Unlike AI generators that make and edit images or video directly, Adobe's Firefly AI Assistant acts as a multitasking middleman. It can operate Adobe's design apps for you. According to Adobe, you can simply “tell Firefly AI Assistant (beta) what you need, and it will use tools from apps like Photoshop, Illustrator, and more to complete multistep projects in moments.”
How the Firefly AI Assistant Works
The user interface resembles a typical chatbot. You will find a text box for typing prompts and a plus symbol for uploading media files. The assistant does not use the actual Adobe apps on your computer, but it has access to common capabilities like masking, object detection, and image generation. Because it is designed to be conversational, you can ask the chatbot to “make this photo more colorful,” and it will comply while explaining its actions.
Testing the AI: Photo Edits and Results
During testing, the AI produced convincing results at a glance. It changed hair color in one photo and altered the background location and lighting in another. The results were not perfect. Some had colors that were too vivid, and other alterations had not been properly blended into their surrounding environments. However, the average person would likely not assume the results were made or manipulated with AI. They simply look like the work of a novice designer.
Detailed Analysis of AI-Generated Edits
- Hair Color Change: The AI successfully changed hair color, though the blending was occasionally imperfect.
- Background Alteration: The assistant changed background locations and lighting, but colors sometimes appeared oversaturated.
- Overall Quality: Results are subpar compared to a professional human designer, but passable for casual use.
The Unique Conversational Experience
What makes the Firefly AI Assistant intriguing is its interaction style. When given a picture of a cat by a window and asked to make the sky cloudless and sunny, the chatbot did not simply comply. It described the scene in the pre-edited image with surprising detail. It correctly identified the cat as a Maine Coon despite the photo mostly showing its back. The bot then explained how it would achieve the requested results, mentioning specific tools from Photoshop and Lightroom using established editing terminology. While users do not see the image being edited in real time, the chatbot explains which features it is using to achieve each result.
Honesty About Limitations
The Firefly AI Assistant is surprisingly forthcoming about its limitations. When asked to separate objects from a JPG file into separate layers, it admitted it could not do so. However, it offered two different courses of action for splitting the image into separate elements, explaining the pros and cons of both. After a choice was made, the bot described its editing process, including when something was not working. “I notice the gaussian blur approach isn’t giving me true transparent cutouts — it’s outputting full-image PNGs,” it wrote. The chatbot then redirected itself and used masks and Adobe's image cropping and resizing tool instead.

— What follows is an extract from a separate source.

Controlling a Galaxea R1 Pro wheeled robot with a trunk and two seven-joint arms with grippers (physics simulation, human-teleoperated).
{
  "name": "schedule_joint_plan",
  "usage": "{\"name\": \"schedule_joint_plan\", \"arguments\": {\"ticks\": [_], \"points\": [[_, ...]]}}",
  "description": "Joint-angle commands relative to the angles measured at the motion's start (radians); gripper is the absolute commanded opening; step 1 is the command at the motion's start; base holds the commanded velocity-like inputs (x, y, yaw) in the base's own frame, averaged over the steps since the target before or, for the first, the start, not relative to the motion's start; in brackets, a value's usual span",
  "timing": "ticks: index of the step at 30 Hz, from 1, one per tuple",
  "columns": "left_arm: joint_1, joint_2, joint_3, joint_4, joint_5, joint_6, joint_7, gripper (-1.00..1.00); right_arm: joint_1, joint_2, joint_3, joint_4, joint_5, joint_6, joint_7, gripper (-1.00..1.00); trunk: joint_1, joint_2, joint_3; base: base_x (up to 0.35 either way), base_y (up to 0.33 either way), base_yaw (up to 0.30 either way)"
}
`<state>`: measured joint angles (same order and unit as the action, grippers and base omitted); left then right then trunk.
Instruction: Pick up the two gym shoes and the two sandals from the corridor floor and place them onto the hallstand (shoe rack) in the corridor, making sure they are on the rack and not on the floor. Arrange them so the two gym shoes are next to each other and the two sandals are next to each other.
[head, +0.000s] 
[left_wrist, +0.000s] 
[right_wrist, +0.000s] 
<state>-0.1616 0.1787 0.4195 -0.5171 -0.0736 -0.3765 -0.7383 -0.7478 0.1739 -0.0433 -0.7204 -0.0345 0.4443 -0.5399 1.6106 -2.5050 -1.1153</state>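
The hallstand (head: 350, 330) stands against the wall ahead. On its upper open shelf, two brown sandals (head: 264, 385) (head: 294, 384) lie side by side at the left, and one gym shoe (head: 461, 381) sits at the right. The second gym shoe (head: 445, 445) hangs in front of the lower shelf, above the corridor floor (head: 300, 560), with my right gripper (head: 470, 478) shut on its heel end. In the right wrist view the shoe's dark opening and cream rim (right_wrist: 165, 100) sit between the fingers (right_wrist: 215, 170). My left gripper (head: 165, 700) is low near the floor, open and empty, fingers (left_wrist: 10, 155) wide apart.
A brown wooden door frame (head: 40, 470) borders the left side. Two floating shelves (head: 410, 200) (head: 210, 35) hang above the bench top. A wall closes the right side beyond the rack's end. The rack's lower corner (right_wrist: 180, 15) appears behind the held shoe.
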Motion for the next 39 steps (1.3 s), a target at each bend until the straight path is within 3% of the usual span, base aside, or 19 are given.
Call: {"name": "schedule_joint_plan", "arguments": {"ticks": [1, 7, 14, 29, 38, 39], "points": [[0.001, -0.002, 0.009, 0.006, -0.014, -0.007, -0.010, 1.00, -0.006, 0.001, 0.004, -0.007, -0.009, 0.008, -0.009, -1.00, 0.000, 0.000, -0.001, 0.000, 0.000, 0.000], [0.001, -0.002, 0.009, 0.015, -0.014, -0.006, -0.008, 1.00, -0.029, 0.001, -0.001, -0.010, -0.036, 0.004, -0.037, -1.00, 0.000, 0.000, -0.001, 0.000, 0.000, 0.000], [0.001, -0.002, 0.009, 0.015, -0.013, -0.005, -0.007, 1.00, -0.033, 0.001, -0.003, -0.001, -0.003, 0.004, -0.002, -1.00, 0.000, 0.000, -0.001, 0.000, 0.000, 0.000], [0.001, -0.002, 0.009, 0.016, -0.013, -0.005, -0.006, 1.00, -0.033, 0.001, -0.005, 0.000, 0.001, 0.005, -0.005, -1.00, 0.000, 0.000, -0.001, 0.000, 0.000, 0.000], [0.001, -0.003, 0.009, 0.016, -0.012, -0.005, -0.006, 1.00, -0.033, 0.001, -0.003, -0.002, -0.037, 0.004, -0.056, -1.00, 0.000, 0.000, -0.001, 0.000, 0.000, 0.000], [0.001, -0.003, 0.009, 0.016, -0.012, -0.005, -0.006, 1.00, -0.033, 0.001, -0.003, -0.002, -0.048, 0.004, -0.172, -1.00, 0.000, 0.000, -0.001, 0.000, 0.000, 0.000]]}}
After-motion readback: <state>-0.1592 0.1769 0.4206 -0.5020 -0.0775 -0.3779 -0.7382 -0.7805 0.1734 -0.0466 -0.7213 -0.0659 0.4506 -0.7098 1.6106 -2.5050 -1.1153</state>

Adding and Altering Objects
Users can ask the chatbot to add new objects into images, similar to Photoshop's Generative Fill or Google's Magic Editor. It did not hesitate to add cigars, hand-rolled cigarettes, and even guns to photographs, but it refused to generate anything outright illegal. The results for these edits are visually subpar compared to lighting adjustments, but they are not outright bad. The assistant also refused to alter the shape or size of faces and bodies or put subjects in revealing clothing.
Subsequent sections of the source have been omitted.